## Material provided
# # # #
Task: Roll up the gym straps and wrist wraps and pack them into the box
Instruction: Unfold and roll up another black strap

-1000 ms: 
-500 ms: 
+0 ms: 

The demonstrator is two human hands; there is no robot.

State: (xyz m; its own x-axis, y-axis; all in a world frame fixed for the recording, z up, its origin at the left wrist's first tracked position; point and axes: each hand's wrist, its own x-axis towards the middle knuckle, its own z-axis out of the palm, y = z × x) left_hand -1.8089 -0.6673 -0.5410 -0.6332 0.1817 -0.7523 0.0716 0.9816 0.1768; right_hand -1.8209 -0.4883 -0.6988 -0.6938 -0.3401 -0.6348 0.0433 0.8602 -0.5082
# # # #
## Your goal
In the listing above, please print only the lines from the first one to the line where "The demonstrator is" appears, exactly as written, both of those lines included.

## Written solution
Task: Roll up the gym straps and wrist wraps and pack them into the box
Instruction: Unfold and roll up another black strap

-1000 ms: 
-500 ms: 
+0 ms: 

The demonstrator is two human hands; there is no robot.

Nothing else is part of this output.